I believe you can still get "dumb" flatscreens, but they're getting rare, and they cost at least hundreds more than their "smart" brethren. So of course those sell very slowly.

The older I get the more I miss the sheer freedom that was built into our daily lives back when technology was just a notch or two less advanced. Phones that stayed trapped on their wall, not in your pocket, tracking you. TVs that were made of dumb stuff that could still pull free content from the air. You had to be part of a special "Nielson family", fully set up with a little tracking box and all that, for the TV to tell anybody what you were watching.

People expected you to basically fall off the earth for 8 hours at work, and didn't expect to contact you for less than a housefire-level emergency, which meant you spent most of the day free, and not just while you were at work. Nobody blinked if you stepped out for the evening to go shopping and could not be contacted for hours. Now people end up in screaming arguments because they didn't answer that text fast enough. It's misery.

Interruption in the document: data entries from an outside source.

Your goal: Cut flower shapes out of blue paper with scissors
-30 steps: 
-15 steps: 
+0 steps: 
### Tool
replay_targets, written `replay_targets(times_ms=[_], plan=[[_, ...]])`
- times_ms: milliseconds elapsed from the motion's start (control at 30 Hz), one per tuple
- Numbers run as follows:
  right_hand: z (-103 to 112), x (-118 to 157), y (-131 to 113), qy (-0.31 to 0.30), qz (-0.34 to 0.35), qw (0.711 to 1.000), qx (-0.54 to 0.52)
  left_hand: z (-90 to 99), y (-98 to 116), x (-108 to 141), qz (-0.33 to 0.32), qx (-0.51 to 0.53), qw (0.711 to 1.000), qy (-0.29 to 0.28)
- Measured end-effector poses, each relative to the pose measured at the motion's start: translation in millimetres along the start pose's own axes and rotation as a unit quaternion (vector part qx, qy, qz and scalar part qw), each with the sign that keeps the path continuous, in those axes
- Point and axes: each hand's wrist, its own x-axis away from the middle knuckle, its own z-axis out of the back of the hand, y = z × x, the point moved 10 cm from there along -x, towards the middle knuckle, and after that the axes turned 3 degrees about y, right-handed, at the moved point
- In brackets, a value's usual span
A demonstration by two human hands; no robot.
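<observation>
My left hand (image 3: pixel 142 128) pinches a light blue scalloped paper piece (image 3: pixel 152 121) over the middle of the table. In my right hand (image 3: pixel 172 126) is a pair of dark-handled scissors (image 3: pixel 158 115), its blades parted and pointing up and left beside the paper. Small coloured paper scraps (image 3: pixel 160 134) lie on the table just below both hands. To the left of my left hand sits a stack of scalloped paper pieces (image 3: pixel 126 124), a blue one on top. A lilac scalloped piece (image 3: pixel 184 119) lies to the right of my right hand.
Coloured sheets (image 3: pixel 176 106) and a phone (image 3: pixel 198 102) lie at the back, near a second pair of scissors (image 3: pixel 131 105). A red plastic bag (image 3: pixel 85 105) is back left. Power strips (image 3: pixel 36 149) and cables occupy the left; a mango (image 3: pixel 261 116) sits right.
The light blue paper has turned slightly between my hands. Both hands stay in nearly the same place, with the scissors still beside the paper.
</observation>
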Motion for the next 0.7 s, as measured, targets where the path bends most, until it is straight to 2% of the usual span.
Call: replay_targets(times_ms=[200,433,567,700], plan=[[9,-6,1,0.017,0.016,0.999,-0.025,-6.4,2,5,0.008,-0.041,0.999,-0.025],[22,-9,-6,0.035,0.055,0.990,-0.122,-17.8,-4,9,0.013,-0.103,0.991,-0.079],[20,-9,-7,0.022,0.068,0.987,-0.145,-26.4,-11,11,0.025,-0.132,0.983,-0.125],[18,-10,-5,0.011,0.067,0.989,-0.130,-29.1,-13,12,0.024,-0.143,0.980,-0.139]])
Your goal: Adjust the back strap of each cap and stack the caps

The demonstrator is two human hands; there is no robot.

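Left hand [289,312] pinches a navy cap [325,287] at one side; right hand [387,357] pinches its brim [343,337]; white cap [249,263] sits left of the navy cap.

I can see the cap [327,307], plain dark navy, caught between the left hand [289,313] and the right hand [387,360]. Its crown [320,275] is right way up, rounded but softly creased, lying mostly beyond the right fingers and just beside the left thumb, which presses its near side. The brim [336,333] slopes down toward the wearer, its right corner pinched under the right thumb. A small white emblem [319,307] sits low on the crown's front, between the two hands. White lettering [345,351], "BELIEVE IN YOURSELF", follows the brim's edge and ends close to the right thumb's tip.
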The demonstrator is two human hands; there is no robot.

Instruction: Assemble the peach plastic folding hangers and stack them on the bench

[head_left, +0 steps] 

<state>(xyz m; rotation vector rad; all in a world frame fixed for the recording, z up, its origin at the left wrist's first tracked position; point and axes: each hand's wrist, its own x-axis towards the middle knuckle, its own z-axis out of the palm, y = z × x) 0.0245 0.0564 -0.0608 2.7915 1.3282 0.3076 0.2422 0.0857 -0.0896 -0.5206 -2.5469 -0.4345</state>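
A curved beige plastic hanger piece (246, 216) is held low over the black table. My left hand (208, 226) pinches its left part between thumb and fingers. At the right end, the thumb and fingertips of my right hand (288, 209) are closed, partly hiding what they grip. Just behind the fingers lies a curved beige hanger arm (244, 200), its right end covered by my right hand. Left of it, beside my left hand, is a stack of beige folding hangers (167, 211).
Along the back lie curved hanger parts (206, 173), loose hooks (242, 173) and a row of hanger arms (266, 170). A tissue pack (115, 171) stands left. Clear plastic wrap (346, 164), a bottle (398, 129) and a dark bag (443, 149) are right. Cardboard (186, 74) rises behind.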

I had a shock the other day, watching some YouTube short featuring a young woman (an adult, not a minor) complaining humorously about her mother, who always knows where she is, and thus has all sorts of unwanted opinions on her location. Mother always knows because of an app called Life360, which is basically the kind of spying app that an abusive spouse would hide on your phone. But it's not hidden. You force your children to install it on their phones. It's a leash. So now this adult woman, who of course cannot quite afford to leave home, because economy, cannot simply delete this spying app from her phone without consequences and arguments, so she has no privacy in her movements, from anyone, never mind the government and such. Never mind what actual minors are now putting up with.

We have officially left the era where the adults pissed and grumbled about them damn kids wanting them damn phones they don't need, and we are now in the era where some kid has absolutely been beaten with a belt because he tried to leave his phone in the bedroom and slip out of the house in privacy.

Things like Life360 are normalized among children and parents, so other people will now expect to track you and treat a refusal of tracking as a violation of trust, and probably a sign that you are elderly, thus your rights are becoming debatable.

Again, 5 minutes ago this was evil shit that abusive spouses snuck onto people's phones, suddenly, it's normal, and people will just expect it.

I guess the ongoing shock is that we expected Big Brother to somehow slap a shackle on our necks that we can't take off, but this is all worse. This is putting the shackle on your neck, every morning. It doesn't even lock. You could, theoretically, throw it into the lake at will. Nobody would stop you. But you don't. All the chains are made of other people. The whips at your back are the opinions of children, and what they think is normal. The surveillance cameras do not loom from posts in the sky, no. They're in every pocket. They're much harder to hide from than a security camera ever would be.

I hope I'm just melodramatic, or something.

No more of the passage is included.